> _Input_

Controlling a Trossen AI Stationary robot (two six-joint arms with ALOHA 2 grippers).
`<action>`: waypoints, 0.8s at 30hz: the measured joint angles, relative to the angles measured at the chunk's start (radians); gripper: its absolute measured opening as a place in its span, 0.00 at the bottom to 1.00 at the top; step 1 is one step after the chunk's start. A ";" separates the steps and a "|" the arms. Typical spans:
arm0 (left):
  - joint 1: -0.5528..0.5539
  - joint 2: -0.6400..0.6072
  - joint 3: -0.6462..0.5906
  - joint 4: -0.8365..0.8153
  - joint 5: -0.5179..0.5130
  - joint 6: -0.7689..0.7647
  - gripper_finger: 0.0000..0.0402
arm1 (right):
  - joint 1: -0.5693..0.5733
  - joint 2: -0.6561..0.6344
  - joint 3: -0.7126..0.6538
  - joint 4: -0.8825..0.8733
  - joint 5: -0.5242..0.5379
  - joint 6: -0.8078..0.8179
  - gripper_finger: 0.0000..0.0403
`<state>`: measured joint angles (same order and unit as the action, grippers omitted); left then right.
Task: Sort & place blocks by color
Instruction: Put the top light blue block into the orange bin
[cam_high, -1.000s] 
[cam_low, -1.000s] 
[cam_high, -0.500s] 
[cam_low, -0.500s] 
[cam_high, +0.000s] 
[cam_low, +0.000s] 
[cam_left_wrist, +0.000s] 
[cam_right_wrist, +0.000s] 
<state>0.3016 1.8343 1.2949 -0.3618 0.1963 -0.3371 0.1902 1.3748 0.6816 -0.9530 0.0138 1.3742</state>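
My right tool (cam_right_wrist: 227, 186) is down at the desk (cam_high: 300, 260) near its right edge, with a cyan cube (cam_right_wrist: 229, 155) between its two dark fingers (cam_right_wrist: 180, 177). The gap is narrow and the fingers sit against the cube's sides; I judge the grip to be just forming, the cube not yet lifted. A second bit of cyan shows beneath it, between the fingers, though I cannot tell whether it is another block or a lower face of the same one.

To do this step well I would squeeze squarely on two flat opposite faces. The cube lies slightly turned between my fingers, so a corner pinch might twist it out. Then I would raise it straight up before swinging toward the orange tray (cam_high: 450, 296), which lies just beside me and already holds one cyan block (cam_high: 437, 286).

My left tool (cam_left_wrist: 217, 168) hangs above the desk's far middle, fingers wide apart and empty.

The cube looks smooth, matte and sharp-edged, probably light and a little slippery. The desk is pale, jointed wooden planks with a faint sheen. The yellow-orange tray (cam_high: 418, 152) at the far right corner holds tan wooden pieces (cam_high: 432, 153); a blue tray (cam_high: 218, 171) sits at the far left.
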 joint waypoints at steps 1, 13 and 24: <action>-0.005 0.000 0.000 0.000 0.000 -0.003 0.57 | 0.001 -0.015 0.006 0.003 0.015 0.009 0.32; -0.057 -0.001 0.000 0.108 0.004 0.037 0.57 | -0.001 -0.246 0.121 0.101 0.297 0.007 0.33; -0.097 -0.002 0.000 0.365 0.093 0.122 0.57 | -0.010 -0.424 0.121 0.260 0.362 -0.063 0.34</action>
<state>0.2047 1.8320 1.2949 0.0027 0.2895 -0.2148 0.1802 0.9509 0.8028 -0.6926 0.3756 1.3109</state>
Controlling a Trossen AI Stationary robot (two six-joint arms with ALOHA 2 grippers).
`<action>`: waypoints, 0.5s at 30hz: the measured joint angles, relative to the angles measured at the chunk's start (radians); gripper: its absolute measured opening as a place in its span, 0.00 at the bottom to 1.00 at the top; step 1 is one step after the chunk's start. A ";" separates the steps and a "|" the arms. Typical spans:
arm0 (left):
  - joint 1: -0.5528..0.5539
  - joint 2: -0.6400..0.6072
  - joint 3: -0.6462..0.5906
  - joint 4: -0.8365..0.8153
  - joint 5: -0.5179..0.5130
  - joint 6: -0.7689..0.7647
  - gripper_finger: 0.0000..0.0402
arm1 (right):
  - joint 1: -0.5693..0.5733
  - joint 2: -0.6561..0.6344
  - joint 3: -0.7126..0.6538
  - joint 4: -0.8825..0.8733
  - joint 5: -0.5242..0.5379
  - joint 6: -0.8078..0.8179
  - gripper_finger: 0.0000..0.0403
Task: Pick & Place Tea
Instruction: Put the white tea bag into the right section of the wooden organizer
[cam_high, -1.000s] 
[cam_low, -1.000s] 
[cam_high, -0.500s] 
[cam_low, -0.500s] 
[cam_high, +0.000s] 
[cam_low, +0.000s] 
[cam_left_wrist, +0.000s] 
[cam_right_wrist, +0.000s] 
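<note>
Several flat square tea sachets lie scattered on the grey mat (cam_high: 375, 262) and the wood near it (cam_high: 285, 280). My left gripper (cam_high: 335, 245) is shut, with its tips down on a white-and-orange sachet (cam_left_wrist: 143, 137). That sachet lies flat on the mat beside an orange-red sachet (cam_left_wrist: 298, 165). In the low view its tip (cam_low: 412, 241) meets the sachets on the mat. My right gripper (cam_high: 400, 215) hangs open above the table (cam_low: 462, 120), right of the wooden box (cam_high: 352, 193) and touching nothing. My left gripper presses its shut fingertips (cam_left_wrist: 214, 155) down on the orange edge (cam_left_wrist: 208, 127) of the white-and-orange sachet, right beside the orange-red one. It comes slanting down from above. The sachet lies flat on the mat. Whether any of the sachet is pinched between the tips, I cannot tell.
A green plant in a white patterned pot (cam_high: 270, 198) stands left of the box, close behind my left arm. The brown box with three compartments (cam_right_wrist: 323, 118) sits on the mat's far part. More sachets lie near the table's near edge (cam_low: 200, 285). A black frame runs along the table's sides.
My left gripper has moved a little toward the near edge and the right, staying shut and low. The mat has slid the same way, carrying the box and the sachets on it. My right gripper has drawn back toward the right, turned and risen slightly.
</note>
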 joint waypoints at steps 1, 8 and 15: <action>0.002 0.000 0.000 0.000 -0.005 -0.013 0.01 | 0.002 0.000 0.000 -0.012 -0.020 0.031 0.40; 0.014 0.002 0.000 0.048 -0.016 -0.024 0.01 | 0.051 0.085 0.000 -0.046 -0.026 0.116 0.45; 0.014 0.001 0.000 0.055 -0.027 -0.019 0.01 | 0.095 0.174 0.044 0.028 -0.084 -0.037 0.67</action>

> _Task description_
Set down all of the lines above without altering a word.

> _Output_
Controlling a Trossen AI Stationary robot (two six-joint arms with ALOHA 2 grippers).
`<action>`: waypoints, 0.8s at 30hz: the measured joint angles, relative to the angles measured at the chunk's start (radians); gripper: its absolute measured opening as a place in its span, 0.00 at the bottom to 1.00 at the top; step 1 is one step after the chunk's start. A ";" separates the steps and a "|" the arms. Typical spans:
arm0 (left):
  - joint 1: -0.5528..0.5539
  - joint 2: -0.6400..0.6072
  - joint 3: -0.6462..0.5906
  - joint 4: -0.8365..0.8153
  - joint 5: -0.5179..0.5130
  - joint 6: -0.7689..0.7647
  - gripper_finger: 0.0000..0.0402
arm1 (right):
  - joint 1: -0.5693..0.5733
  - joint 2: -0.6561..0.6344
  - joint 3: -0.7126..0.6538
  - joint 4: -0.8825..0.8733
  - joint 5: -0.5242..0.5379
  - joint 6: -0.8078..0.8179
  - gripper_finger: 0.0000..0.0403
`<state>`: measured joint angles (same order and unit as the action, grippers omitted); left then right.
Task: Sort & place blocks by color
Instruction: Put the top light blue block into the orange bin
[cam_high, -1.000s] 
[cam_low, -1.000s] 
[cam_high, -0.500s] 
[cam_low, -0.500s] 
[cam_high, +0.000s] 
[cam_low, +0.000s] 
[cam_left_wrist, +0.000s] 
[cam_right_wrist, +0.000s] 
<state>0.3016 1.8343 1.2949 -0.3618 0.1963 -0.3371 0.1902 1.3748 0.6816 -0.9530 0.0138 1.3742</state>
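My right tool (cam_right_wrist: 227, 186) is down at the desk (cam_high: 300, 260) near its right edge, with a cyan cube (cam_right_wrist: 229, 155) between its two dark fingers (cam_right_wrist: 180, 177). The gap is narrow and the fingers sit against the cube's sides; I judge the grip to be just forming, the cube not yet lifted. A second bit of cyan shows beneath it, between the fingers, though I cannot tell whether it is another block or a lower face of the same one.

To do this step well I would squeeze squarely on two flat opposite faces. The cube lies slightly turned between my fingers, so a corner pinch might twist it out. Then I would raise it straight up before swinging toward the orange tray (cam_high: 450, 296), which lies just beside me and already holds one cyan block (cam_high: 437, 286).

My left tool (cam_left_wrist: 217, 168) hangs above the desk's far middle, fingers wide apart and empty.

The cube looks smooth, matte and sharp-edged, probably light and a little slippery. The desk is pale, jointed wooden planks with a faint sheen. The yellow-orange tray (cam_high: 418, 152) at the far right corner holds tan wooden pieces (cam_high: 432, 153); a blue tray (cam_high: 218, 171) sits at the far left.
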 joint waypoints at steps 1, 13 and 24: <action>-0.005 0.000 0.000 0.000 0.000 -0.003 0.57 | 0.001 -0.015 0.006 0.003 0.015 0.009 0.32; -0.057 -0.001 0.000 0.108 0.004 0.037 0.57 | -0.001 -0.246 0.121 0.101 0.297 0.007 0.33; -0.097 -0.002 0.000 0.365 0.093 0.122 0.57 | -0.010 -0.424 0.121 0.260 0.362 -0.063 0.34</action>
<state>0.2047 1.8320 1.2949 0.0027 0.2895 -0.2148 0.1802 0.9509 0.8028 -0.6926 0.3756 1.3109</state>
Controlling a Trossen AI Stationary robot (two six-joint arms with ALOHA 2 grippers).
`<action>`: waypoints, 0.5s at 30hz: the measured joint angles, relative to the angles measured at the chunk's start (radians); gripper: its absolute measured opening as a place in its span, 0.00 at the bottom to 1.00 at the top; step 1 is one step after the chunk's start. A ";" separates the steps and a "|" the arms. Typical spans:
arm0 (left):
  - joint 1: -0.5528..0.5539
  - joint 2: -0.6400..0.6072
  - joint 3: -0.6462..0.5906
  - joint 4: -0.8365..0.8153
  - joint 5: -0.5179..0.5130
  - joint 6: -0.7689..0.7647
  - gripper_finger: 0.0000..0.0402
arm1 (right):
  - joint 1: -0.5693..0.5733
  - joint 2: -0.6561..0.6344
  - joint 3: -0.7126..0.6538
  - joint 4: -0.8825..0.8733
  - joint 5: -0.5242..0.5379
  - joint 6: -0.8078..0.8179
  - gripper_finger: 0.0000..0.0403
Task: Pick & Place Tea
Instruction: Put the white tea bag into the right section of the wooden organizer
[cam_high, -1.000s] 
[cam_low, -1.000s] 
[cam_high, -0.500s] 
[cam_low, -0.500s] 
[cam_high, +0.000s] 
[cam_low, +0.000s] 
[cam_left_wrist, +0.000s] 
[cam_right_wrist, +0.000s] 
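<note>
Several flat square tea sachets lie scattered on the grey mat (cam_high: 375, 262) and the wood near it (cam_high: 285, 280). My left gripper (cam_high: 335, 245) is shut, with its tips down on a white-and-orange sachet (cam_left_wrist: 143, 137). That sachet lies flat on the mat beside an orange-red sachet (cam_left_wrist: 298, 165). In the low view its tip (cam_low: 412, 241) meets the sachets on the mat. My right gripper (cam_high: 400, 215) hangs open above the table (cam_low: 462, 120), right of the wooden box (cam_high: 352, 193) and touching nothing. My left gripper presses its shut fingertips (cam_left_wrist: 214, 155) down on the orange edge (cam_left_wrist: 208, 127) of the white-and-orange sachet, right beside the orange-red one. It comes slanting down from above. The sachet lies flat on the mat. Whether any of the sachet is pinched between the tips, I cannot tell.
A green plant in a white patterned pot (cam_high: 270, 198) stands left of the box, close behind my left arm. The brown box with three compartments (cam_right_wrist: 323, 118) sits on the mat's far part. More sachets lie near the table's near edge (cam_low: 200, 285). A black frame runs along the table's sides.
My left gripper has moved a little toward the near edge and the right, staying shut and low. The mat has slid the same way, carrying the box and the sachets on it. My right gripper has drawn back toward the right, turned and risen slightly.
</note>
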 joint waypoints at steps 1, 8 and 15: <action>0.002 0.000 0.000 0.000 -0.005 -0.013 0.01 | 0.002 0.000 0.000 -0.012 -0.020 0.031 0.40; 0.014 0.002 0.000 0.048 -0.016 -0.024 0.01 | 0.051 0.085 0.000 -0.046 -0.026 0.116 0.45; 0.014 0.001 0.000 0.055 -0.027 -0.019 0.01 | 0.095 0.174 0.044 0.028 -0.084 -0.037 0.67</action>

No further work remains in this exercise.